While the Majority proffers a continuance as the appropriate remedy in
this case, what benefit would a continuance provide Appellee at his juncture
where he has already rejected the Commonwealth’s plea offer based on what
he believed the evidence to be, only to be confronted unexpectedly with the
new evidence on the eve of trial? The harm to be cured is not that the late
disclosure impacted his ability to prepare for trial. Rather, the new evidence
undermined Appellee’s position throughout the extended plea negotiations.
That is the crux of the trial court’s analysis, which I find convincing.

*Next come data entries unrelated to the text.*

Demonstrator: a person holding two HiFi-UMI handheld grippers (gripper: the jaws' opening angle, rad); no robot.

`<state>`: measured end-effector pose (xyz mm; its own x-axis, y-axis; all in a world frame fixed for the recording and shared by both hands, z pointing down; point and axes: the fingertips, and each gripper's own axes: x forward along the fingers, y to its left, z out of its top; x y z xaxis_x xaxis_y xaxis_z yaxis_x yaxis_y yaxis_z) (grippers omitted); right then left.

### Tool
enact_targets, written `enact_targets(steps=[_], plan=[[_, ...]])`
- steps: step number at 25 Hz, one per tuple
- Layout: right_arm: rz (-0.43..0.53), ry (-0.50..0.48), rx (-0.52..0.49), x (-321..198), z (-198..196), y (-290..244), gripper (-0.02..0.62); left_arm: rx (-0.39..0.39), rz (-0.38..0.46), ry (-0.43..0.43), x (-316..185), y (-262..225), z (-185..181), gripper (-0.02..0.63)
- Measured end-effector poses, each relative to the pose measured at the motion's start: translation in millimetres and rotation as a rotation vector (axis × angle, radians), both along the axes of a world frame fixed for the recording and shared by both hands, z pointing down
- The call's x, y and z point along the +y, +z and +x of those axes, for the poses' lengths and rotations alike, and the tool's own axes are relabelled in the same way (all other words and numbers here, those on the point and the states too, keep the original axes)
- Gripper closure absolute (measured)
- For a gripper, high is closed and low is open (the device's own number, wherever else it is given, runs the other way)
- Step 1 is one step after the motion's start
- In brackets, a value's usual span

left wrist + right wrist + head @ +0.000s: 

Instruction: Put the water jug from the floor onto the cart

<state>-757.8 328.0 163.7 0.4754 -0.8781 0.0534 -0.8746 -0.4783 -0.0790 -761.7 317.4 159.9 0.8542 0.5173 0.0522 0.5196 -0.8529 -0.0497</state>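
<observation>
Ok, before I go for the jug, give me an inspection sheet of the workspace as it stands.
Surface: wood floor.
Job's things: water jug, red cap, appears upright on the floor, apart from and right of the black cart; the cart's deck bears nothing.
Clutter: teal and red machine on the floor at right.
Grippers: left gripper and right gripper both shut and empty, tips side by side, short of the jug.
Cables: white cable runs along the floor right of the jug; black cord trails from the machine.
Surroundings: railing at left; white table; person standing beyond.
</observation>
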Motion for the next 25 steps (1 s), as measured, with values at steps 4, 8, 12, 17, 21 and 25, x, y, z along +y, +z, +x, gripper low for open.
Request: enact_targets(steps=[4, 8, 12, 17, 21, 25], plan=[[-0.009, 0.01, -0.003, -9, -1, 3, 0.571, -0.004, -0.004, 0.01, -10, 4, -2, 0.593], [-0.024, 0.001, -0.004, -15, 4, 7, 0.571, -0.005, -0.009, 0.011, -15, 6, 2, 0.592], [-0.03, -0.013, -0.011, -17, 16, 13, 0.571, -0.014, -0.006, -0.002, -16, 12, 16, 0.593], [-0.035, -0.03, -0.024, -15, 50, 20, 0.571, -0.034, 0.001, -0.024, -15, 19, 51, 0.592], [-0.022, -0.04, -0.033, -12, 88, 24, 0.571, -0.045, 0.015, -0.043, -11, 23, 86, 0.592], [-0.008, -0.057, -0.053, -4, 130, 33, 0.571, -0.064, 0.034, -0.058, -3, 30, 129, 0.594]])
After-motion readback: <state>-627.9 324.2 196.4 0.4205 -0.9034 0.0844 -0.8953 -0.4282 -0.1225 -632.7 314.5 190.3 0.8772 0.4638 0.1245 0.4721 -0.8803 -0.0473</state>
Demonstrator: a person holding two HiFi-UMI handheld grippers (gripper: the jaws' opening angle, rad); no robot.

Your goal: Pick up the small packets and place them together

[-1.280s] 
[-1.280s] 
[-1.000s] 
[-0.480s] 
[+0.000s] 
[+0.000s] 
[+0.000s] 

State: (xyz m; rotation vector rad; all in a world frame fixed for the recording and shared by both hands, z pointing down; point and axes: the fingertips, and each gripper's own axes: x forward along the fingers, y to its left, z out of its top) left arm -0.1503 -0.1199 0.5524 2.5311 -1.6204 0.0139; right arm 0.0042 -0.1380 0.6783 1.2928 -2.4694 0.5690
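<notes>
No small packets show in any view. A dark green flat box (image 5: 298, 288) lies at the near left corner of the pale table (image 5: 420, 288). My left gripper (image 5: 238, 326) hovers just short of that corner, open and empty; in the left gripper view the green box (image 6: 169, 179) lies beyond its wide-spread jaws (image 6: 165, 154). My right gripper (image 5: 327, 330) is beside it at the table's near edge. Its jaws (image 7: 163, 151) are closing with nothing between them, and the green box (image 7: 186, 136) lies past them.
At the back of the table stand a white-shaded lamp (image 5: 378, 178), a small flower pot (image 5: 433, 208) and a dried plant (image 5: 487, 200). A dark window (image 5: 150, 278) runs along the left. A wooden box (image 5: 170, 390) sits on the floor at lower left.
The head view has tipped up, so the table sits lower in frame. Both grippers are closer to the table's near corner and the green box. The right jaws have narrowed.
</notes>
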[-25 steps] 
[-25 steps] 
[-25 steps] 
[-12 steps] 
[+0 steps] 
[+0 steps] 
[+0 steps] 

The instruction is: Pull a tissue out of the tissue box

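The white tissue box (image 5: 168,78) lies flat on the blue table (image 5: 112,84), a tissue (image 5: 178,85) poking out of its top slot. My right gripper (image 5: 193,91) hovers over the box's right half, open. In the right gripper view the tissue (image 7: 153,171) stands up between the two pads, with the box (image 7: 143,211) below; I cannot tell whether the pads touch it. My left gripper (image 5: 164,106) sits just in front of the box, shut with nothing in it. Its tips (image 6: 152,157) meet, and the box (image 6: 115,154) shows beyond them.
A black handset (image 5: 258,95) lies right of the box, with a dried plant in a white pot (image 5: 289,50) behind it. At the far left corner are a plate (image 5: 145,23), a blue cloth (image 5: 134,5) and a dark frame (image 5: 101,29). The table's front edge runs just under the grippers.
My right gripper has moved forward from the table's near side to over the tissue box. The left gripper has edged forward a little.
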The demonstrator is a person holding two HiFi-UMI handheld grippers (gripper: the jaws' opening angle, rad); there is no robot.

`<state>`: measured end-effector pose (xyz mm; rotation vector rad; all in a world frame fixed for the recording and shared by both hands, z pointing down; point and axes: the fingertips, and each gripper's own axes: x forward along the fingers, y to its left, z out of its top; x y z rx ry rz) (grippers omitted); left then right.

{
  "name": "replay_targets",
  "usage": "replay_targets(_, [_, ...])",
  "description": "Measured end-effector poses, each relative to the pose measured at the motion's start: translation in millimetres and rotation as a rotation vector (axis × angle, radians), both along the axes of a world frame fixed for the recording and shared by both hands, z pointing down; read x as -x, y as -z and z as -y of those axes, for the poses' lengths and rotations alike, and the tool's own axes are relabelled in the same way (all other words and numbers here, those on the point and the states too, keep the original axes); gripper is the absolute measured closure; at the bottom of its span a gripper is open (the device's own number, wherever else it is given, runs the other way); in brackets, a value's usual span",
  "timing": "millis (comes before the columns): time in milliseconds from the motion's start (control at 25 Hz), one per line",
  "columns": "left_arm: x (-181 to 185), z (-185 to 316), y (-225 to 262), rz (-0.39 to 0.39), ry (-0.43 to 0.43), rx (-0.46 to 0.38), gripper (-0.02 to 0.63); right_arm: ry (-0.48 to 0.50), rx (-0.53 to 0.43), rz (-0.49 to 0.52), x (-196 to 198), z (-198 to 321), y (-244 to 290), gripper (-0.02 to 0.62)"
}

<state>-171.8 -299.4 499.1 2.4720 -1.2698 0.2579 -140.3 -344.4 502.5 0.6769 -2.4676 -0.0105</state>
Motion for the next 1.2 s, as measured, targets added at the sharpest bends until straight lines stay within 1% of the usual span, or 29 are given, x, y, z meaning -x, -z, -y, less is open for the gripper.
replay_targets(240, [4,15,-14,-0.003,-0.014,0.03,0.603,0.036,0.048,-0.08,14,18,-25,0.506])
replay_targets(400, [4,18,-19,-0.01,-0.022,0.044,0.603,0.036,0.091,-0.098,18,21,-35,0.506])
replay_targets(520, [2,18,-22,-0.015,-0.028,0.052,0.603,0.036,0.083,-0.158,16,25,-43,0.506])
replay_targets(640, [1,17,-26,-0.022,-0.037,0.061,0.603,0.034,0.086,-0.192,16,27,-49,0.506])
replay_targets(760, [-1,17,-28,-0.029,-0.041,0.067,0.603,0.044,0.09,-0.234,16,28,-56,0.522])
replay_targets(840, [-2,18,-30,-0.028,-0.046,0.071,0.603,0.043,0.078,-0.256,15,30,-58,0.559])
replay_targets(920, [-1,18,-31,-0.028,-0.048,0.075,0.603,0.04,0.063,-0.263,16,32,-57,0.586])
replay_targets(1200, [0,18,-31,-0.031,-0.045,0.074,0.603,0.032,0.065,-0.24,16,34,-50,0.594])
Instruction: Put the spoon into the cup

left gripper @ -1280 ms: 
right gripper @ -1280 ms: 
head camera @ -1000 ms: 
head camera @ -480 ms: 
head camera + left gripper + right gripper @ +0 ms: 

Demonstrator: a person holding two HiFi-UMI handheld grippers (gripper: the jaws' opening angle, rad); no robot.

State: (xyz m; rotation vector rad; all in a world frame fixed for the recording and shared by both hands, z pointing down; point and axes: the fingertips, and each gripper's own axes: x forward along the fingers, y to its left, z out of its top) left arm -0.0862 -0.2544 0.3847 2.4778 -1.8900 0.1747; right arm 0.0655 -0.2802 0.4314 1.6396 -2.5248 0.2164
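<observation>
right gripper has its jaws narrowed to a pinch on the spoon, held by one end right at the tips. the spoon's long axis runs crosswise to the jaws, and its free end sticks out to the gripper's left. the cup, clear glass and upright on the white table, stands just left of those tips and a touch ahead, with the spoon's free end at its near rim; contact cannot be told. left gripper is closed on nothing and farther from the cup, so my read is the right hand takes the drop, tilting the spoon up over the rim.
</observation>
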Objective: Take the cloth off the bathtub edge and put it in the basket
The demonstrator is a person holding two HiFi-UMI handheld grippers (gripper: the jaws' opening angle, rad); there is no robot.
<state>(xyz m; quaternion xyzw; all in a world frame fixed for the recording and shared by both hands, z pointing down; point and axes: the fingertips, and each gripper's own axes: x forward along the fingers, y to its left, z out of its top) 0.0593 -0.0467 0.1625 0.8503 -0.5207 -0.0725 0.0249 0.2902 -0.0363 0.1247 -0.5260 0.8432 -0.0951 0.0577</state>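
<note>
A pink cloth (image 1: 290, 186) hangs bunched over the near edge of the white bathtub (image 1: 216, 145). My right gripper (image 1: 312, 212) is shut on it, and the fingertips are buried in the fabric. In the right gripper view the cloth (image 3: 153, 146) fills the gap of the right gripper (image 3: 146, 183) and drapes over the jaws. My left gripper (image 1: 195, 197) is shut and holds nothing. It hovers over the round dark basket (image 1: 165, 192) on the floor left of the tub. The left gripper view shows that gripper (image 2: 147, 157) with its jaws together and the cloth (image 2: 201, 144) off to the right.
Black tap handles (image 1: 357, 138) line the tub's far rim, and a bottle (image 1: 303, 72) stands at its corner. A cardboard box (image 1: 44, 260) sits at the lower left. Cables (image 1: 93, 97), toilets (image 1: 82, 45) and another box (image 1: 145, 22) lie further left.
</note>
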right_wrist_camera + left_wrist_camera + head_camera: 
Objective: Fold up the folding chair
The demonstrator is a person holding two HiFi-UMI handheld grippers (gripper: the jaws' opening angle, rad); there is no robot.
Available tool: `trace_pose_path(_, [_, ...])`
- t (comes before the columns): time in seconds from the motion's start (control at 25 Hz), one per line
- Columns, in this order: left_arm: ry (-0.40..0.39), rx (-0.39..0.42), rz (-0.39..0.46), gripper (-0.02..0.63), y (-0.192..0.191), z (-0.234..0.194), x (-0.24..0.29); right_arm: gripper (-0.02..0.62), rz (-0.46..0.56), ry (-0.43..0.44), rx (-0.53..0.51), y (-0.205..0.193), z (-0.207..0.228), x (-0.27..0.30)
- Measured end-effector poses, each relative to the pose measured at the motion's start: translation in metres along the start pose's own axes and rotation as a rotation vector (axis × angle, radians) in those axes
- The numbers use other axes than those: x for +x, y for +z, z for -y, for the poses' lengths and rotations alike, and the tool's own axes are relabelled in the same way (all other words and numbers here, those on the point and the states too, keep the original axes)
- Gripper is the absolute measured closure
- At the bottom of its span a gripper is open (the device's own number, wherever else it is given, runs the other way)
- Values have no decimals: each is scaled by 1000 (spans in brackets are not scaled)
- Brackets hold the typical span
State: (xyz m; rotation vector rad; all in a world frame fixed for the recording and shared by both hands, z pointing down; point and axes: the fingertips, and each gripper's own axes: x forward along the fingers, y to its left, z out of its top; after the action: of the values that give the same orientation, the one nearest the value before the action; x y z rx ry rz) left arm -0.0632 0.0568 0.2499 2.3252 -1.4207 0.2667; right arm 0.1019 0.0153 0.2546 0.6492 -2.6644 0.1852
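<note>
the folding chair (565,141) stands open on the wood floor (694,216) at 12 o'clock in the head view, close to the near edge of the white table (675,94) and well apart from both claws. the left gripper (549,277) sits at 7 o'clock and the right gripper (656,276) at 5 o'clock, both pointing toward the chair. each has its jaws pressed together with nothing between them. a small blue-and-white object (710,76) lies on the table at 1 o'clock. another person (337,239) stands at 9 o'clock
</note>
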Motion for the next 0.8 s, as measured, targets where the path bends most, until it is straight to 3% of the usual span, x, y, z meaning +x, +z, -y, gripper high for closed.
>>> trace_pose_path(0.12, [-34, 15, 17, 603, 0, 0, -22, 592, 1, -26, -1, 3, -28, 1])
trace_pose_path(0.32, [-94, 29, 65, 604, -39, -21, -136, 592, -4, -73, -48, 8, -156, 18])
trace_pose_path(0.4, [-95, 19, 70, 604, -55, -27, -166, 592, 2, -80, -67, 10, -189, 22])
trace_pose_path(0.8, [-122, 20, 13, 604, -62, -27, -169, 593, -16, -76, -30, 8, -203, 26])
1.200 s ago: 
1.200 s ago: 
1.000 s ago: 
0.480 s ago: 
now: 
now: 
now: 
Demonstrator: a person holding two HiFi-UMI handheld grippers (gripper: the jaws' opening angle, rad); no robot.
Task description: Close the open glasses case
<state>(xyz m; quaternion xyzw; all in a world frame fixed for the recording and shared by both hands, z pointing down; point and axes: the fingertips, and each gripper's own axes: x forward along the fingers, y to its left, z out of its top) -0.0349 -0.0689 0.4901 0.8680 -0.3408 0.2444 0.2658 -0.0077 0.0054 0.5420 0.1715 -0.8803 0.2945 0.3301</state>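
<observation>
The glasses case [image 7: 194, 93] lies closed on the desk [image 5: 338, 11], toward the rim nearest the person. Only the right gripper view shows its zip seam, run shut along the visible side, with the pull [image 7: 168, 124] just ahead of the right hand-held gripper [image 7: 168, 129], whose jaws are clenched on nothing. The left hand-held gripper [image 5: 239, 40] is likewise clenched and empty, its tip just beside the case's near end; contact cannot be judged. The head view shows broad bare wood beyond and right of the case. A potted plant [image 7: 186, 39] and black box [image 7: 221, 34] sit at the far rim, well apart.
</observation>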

Overall, I believe that the Commonwealth’s nominal compliance with
Rule 573 was prejudicial to Appellee, specifically, and the Majority’s
endorsement of this practice encourages the Commonwealth to conduct its
-6- J-A07029-25
pretrial investigations as late as possible, notwithstanding any harm that
might befall a criminal defendant.
Hence, I respectfully dissent from the Majority’s decision to vacate the
portion of the trial court order excluding the two photographs.